INSTRUCTIONS TO FOLLOW – Scan the listing for the word "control" and give the number of lines where it appears, with no other text.

MATERIAL PROVIDED –

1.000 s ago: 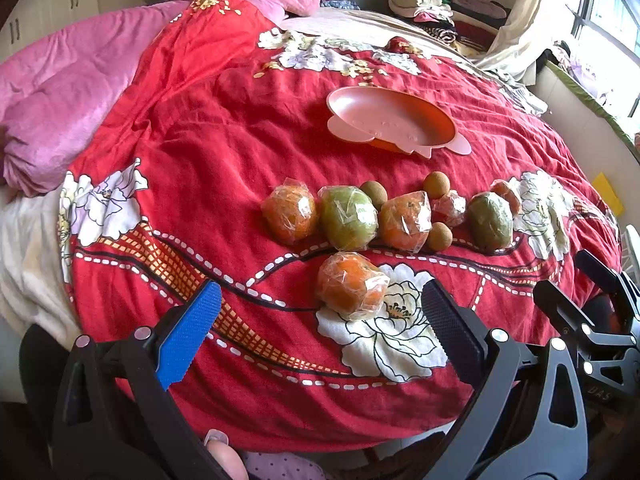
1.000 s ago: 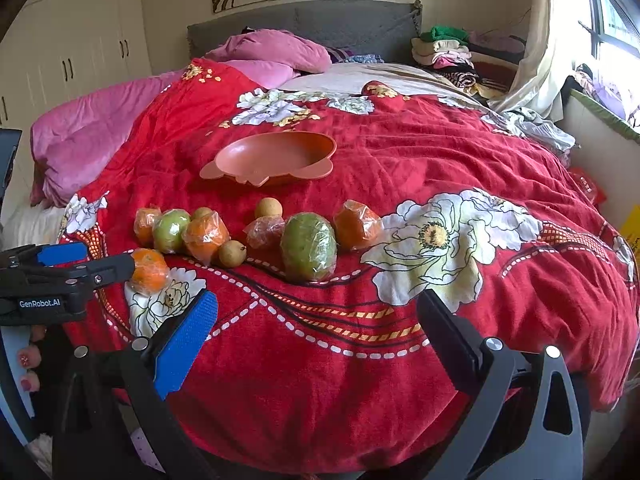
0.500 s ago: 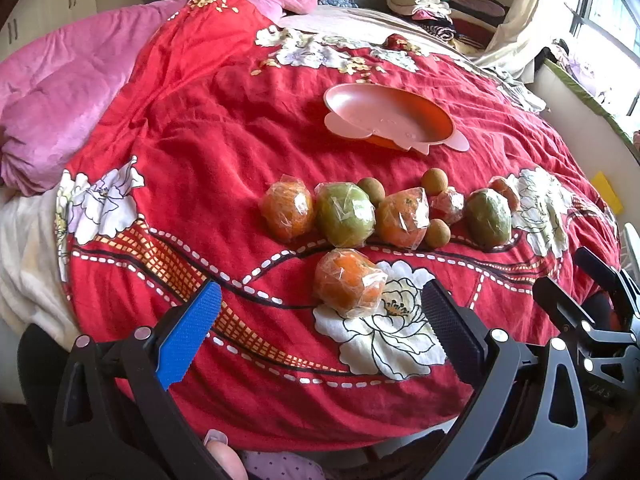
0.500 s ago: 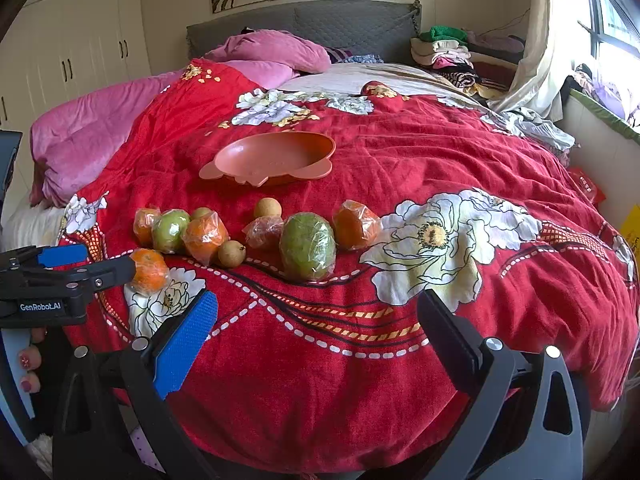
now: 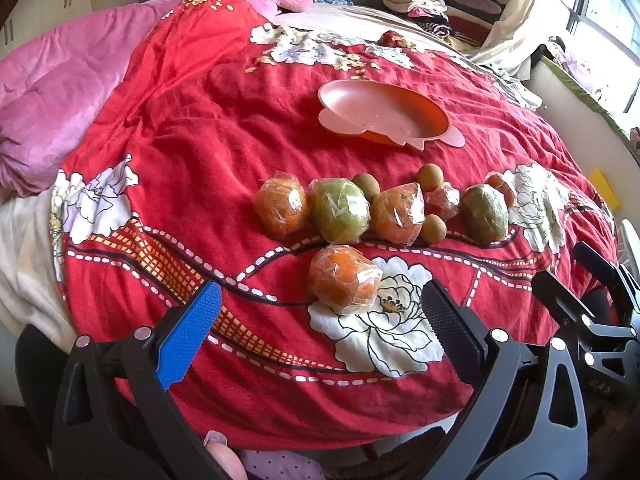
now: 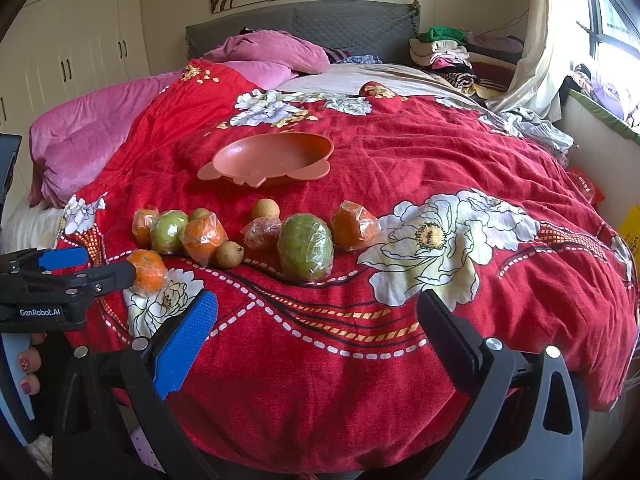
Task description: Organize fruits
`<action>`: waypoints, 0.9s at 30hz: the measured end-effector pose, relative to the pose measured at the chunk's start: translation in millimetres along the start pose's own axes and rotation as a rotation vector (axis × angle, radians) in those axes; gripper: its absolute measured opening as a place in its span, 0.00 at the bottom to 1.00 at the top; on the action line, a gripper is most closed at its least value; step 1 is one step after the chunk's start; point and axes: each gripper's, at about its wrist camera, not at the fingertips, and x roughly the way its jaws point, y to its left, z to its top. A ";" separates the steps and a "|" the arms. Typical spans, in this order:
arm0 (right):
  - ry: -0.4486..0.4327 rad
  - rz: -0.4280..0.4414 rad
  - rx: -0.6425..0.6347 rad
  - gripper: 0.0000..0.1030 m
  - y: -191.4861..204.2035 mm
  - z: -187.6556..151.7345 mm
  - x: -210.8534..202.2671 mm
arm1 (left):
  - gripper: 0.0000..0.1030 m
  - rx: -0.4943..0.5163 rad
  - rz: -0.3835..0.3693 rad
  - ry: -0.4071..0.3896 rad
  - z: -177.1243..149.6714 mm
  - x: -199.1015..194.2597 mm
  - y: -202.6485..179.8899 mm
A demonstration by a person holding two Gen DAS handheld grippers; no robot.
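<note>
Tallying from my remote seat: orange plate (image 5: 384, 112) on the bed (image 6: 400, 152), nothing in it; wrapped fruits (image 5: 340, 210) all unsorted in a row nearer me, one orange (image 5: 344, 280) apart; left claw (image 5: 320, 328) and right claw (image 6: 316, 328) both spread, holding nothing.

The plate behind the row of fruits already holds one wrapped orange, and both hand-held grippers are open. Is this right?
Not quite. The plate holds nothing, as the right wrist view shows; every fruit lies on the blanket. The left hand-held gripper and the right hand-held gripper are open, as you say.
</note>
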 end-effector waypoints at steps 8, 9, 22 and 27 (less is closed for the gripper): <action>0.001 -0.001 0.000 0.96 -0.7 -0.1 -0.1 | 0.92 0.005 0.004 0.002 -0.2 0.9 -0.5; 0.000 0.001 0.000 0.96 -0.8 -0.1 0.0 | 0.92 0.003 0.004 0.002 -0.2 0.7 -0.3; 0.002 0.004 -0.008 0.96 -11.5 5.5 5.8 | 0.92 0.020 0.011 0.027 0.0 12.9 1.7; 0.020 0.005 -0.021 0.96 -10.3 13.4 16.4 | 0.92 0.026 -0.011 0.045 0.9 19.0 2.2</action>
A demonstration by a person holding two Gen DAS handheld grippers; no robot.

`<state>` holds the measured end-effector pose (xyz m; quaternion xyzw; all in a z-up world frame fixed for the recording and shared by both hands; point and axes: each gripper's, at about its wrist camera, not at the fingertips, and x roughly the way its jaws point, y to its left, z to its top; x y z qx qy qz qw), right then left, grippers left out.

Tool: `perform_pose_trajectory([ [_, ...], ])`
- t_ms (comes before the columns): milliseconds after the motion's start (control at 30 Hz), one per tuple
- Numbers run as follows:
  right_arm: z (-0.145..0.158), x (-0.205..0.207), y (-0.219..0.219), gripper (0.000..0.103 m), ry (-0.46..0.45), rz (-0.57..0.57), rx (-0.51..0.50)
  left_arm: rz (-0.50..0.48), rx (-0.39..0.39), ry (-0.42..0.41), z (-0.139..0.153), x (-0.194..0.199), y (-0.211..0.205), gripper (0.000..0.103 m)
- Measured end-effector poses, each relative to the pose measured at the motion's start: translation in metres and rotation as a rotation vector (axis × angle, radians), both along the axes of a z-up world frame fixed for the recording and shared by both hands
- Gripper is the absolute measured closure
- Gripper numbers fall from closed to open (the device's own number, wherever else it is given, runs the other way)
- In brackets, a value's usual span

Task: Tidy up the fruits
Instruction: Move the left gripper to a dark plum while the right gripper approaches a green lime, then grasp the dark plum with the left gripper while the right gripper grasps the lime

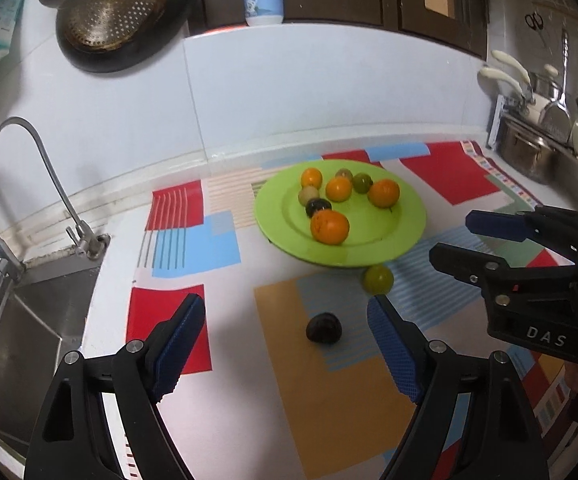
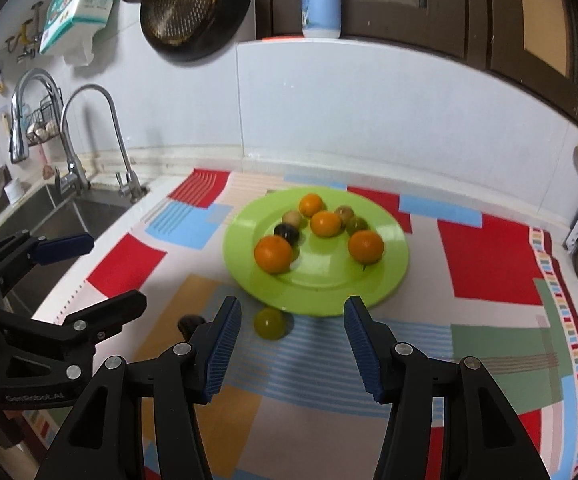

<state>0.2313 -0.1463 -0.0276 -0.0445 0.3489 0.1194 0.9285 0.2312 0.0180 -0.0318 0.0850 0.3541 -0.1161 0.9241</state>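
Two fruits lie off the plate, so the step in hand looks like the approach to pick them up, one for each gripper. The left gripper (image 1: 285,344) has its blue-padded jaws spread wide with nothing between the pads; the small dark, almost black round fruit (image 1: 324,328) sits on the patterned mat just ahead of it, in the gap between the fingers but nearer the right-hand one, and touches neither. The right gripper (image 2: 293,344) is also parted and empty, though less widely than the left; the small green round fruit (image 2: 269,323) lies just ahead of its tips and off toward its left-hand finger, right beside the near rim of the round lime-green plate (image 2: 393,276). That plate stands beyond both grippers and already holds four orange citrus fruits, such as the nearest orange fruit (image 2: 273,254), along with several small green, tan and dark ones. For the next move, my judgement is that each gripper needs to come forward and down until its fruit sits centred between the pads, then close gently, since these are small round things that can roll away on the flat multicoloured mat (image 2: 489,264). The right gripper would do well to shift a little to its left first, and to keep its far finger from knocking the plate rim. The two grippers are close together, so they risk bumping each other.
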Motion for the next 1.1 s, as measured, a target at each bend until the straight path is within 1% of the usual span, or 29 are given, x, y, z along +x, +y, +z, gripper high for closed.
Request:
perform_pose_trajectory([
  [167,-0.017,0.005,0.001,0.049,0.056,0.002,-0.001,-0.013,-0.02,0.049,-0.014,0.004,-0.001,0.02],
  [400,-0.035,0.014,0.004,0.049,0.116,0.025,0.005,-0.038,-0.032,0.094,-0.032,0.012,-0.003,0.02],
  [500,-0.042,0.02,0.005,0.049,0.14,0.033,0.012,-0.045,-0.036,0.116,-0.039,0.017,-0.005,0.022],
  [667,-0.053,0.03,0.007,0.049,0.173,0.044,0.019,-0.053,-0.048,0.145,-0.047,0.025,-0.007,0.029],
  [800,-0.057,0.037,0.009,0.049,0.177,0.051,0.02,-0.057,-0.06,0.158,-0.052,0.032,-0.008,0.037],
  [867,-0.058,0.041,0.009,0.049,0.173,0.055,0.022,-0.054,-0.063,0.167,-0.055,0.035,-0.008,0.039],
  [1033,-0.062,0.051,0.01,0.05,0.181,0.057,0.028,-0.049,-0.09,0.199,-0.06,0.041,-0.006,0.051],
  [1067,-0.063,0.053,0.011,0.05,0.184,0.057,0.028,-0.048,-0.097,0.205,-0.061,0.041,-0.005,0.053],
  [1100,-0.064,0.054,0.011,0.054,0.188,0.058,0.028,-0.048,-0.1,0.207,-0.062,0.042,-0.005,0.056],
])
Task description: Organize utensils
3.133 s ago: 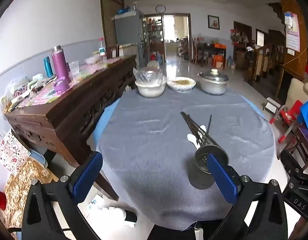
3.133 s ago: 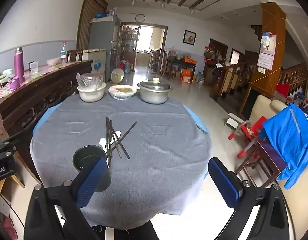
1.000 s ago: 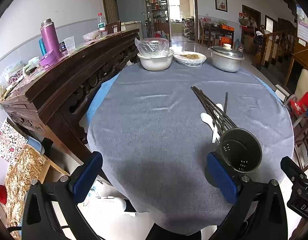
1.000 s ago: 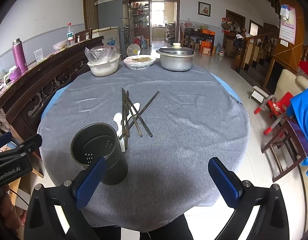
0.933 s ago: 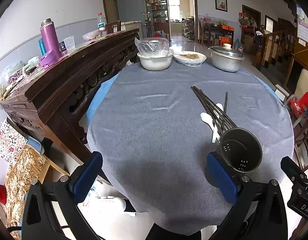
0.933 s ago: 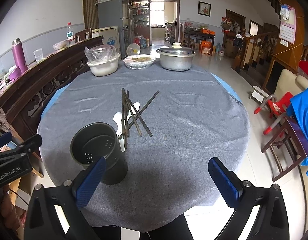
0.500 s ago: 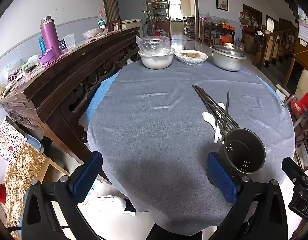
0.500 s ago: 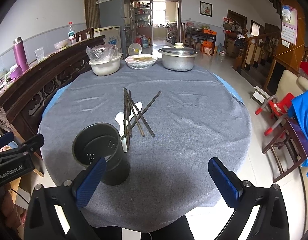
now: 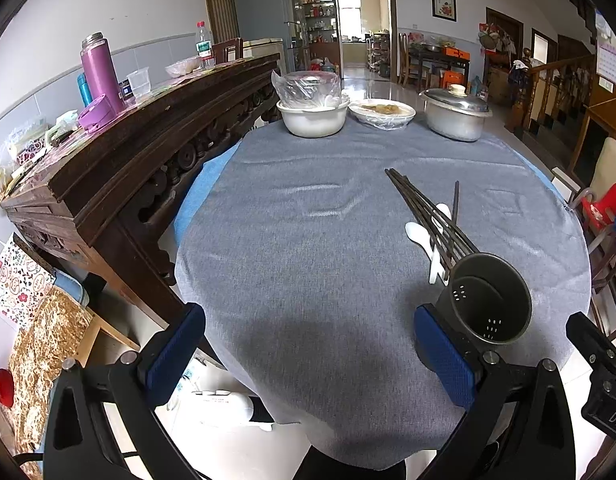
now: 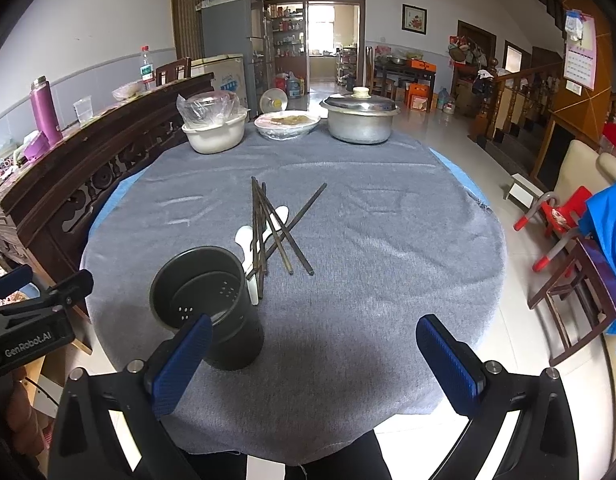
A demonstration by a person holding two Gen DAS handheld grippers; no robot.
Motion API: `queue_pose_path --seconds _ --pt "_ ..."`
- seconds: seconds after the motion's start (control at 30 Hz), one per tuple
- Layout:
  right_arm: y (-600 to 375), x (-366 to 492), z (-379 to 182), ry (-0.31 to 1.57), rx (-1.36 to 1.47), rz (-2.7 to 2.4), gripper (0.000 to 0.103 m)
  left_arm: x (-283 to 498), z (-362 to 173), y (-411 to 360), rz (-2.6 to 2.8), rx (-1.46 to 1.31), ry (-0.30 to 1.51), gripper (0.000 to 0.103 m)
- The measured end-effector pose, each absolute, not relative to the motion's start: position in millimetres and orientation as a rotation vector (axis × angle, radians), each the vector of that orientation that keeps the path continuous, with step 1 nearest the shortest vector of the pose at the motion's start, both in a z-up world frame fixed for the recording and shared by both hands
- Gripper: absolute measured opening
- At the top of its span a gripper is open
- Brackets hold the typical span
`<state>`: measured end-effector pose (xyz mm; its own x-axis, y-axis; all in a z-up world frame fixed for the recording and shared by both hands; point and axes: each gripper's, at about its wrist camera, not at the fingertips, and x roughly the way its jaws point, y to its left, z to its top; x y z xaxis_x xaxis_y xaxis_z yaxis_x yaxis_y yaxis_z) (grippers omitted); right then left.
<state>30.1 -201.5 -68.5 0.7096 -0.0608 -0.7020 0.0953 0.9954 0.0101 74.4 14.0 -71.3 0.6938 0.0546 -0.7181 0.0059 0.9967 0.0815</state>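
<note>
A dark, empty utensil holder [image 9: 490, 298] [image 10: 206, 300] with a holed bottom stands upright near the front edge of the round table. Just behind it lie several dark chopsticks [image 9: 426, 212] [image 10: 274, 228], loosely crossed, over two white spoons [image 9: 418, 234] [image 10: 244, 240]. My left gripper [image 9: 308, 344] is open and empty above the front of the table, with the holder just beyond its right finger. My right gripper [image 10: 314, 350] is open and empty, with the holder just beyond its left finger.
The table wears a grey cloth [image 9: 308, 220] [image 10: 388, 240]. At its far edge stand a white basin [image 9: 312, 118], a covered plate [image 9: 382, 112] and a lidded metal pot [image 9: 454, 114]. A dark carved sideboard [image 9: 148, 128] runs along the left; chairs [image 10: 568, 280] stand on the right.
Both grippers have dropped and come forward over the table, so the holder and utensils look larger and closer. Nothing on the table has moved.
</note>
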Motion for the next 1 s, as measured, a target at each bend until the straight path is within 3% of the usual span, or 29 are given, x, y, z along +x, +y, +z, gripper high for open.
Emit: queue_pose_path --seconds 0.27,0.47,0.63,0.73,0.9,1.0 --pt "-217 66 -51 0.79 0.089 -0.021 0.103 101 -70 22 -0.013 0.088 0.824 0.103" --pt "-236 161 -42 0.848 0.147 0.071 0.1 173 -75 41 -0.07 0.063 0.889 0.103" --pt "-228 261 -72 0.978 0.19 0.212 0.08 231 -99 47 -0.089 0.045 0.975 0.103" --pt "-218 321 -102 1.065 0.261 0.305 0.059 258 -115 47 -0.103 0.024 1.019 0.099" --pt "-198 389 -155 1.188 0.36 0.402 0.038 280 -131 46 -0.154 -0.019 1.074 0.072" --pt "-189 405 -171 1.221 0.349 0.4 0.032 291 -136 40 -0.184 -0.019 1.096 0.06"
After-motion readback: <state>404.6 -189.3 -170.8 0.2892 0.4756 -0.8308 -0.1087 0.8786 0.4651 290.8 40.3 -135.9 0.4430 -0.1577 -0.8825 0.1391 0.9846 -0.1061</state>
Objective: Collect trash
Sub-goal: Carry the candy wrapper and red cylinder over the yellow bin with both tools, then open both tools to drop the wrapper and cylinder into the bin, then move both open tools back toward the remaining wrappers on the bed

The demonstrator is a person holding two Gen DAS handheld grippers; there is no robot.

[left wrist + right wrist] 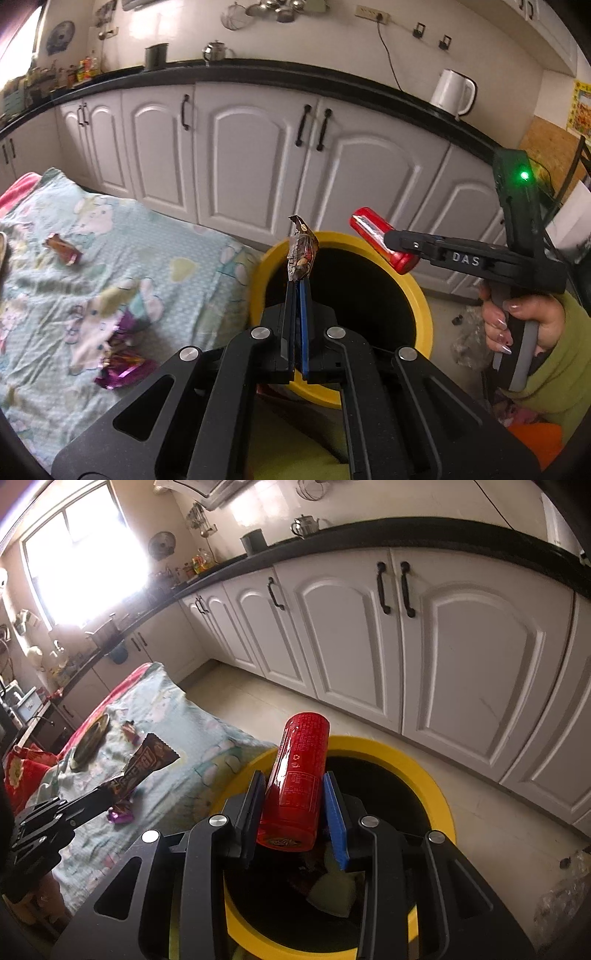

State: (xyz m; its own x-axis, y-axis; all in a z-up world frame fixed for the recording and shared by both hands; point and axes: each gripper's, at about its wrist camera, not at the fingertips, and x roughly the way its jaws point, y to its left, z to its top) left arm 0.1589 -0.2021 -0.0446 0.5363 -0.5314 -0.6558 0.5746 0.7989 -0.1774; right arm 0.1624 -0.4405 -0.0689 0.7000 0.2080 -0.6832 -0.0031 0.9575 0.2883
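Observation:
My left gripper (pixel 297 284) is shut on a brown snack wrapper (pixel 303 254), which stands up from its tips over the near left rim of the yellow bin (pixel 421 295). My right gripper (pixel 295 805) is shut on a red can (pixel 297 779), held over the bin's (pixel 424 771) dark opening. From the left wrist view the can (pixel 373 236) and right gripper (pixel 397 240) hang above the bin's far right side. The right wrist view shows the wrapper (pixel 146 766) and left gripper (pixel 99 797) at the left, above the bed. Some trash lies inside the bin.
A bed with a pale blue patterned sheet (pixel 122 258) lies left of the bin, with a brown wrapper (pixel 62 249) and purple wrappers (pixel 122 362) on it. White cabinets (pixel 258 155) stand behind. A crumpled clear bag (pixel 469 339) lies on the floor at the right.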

RESULT FOR THIS TASK – 2